#### Exercise:
Copy out the data below, all of it, exactly.

#### The data:
━━━━━━━━
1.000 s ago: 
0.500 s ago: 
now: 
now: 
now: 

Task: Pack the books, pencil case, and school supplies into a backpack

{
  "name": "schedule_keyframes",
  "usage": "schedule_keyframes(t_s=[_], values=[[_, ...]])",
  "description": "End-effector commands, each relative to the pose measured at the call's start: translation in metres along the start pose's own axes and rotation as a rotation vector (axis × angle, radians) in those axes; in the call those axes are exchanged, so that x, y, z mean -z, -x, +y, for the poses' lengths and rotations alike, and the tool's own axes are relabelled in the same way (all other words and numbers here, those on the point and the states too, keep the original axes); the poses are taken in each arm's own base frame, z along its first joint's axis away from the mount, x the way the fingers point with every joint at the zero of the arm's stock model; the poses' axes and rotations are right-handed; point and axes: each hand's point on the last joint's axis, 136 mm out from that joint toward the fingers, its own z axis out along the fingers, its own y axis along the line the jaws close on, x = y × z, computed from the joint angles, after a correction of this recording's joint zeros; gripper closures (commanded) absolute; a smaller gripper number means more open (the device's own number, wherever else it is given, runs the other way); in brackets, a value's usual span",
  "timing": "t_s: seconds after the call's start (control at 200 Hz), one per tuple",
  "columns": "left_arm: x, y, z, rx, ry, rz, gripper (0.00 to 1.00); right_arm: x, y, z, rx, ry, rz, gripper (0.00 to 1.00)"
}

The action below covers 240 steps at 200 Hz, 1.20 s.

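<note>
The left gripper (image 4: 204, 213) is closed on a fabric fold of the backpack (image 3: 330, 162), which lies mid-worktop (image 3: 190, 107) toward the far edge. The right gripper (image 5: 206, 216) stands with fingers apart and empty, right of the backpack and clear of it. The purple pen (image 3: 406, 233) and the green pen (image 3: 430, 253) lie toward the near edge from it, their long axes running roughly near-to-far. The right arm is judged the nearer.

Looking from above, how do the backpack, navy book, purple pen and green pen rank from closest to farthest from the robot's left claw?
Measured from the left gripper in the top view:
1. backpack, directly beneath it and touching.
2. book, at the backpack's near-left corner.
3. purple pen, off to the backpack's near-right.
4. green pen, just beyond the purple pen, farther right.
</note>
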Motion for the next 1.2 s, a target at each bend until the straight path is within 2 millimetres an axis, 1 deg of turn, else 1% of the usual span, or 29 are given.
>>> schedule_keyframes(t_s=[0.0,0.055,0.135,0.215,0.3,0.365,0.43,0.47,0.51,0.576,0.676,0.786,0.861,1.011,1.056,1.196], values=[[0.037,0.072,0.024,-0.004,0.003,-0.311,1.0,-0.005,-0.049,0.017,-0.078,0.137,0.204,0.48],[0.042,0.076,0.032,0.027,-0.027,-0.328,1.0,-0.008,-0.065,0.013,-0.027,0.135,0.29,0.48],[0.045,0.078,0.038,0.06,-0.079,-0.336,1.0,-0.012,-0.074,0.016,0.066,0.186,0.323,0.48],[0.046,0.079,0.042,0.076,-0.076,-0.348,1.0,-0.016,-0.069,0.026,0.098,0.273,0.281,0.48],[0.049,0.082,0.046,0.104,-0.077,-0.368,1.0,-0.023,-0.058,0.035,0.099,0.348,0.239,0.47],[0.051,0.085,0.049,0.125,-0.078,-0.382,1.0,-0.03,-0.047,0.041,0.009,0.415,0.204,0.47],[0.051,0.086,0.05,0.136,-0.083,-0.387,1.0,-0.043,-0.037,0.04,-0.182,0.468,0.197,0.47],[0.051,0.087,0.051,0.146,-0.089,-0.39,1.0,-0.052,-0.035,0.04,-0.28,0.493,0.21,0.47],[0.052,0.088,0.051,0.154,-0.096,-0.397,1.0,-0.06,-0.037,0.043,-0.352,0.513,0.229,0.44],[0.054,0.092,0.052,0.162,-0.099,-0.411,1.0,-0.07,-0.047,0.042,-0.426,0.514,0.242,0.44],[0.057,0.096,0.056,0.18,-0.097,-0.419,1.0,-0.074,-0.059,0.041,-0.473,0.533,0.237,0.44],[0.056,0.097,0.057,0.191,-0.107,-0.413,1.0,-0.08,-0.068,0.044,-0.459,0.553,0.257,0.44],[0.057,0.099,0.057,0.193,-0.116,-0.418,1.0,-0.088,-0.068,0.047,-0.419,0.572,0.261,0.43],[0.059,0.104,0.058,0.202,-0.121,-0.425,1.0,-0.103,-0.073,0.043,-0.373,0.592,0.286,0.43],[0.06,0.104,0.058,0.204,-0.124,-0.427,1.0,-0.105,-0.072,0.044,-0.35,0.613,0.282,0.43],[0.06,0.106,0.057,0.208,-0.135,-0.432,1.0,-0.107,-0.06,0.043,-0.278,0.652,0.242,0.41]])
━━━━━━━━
#### Answer section:
1.000 s ago: 
0.500 s ago: 
now: 
now: 
now: 

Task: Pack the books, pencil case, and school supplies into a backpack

{
  "name": "schedule_keyframes",
  "usage": "schedule_keyframes(t_s=[_], values=[[_, ...]])",
  "description": "End-effector commands, each relative to the pose measured at the call's start: translation in metres along the start pose's own axes and rotation as a rotation vector (axis × angle, radians) in those axes; in the call those axes are exchanged, so that x, y, z mean -z, -x, +y, for the poses' lengths and rotations alike, and the tool's own axes are relabelled in the same way (all other words and numbers here, those on the point and the states too, keep the original axes); the poses are taken in each arm's own base frame, z along its first joint's axis away from the mount, x the way the fingers point with every joint at the zero of the arm's stock model; the poses' axes and rotations are right-handed; point and axes: each hand's point on the last joint's axis, 136 mm out from that joint toward the fingers, its own z axis out along the fingers, its own y axis along the line the jaws close on, x = y × z, computed from the joint angles, after a correction of this recording's joint zeros; gripper closures (commanded) absolute; a smaller gripper number means more open (the device's own number, wherever else it is given, runs the other way); in brackets, a value's usual span",
  "timing": "t_s: seconds after the call's start (control at 200 Hz), one per tuple",
  "columns": "left_arm: x, y, z, rx, ry, rz, gripper (0.00 to 1.00); right_arm: x, y, z, rx, ry, rz, gripper (0.00 to 1.00)"
}

The action below covers 240 steps at 200 Hz, 1.20 s.

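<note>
The left gripper (image 4: 204, 213) is closed on a fabric fold of the backpack (image 3: 330, 162), which lies mid-worktop (image 3: 190, 107) toward the far edge. The right gripper (image 5: 206, 216) stands with fingers apart and empty, right of the backpack and clear of it. The purple pen (image 3: 406, 233) and the green pen (image 3: 430, 253) lie toward the near edge from it, their long axes running roughly near-to-far. The right arm is judged the nearer.

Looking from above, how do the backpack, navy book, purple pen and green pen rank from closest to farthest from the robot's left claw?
Measured from the left gripper in the top view:
1. backpack, directly beneath it and touching.
2. book, at the backpack's near-left corner.
3. purple pen, off to the backpack's near-right.
4. green pen, just beyond the purple pen, farther right.
</note>
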Motion for the next 1.2 s, a target at each bend until the straight path is within 2 millimetres an axis, 1 deg of turn, else 1% of the usual span, or 29 are given.
>>> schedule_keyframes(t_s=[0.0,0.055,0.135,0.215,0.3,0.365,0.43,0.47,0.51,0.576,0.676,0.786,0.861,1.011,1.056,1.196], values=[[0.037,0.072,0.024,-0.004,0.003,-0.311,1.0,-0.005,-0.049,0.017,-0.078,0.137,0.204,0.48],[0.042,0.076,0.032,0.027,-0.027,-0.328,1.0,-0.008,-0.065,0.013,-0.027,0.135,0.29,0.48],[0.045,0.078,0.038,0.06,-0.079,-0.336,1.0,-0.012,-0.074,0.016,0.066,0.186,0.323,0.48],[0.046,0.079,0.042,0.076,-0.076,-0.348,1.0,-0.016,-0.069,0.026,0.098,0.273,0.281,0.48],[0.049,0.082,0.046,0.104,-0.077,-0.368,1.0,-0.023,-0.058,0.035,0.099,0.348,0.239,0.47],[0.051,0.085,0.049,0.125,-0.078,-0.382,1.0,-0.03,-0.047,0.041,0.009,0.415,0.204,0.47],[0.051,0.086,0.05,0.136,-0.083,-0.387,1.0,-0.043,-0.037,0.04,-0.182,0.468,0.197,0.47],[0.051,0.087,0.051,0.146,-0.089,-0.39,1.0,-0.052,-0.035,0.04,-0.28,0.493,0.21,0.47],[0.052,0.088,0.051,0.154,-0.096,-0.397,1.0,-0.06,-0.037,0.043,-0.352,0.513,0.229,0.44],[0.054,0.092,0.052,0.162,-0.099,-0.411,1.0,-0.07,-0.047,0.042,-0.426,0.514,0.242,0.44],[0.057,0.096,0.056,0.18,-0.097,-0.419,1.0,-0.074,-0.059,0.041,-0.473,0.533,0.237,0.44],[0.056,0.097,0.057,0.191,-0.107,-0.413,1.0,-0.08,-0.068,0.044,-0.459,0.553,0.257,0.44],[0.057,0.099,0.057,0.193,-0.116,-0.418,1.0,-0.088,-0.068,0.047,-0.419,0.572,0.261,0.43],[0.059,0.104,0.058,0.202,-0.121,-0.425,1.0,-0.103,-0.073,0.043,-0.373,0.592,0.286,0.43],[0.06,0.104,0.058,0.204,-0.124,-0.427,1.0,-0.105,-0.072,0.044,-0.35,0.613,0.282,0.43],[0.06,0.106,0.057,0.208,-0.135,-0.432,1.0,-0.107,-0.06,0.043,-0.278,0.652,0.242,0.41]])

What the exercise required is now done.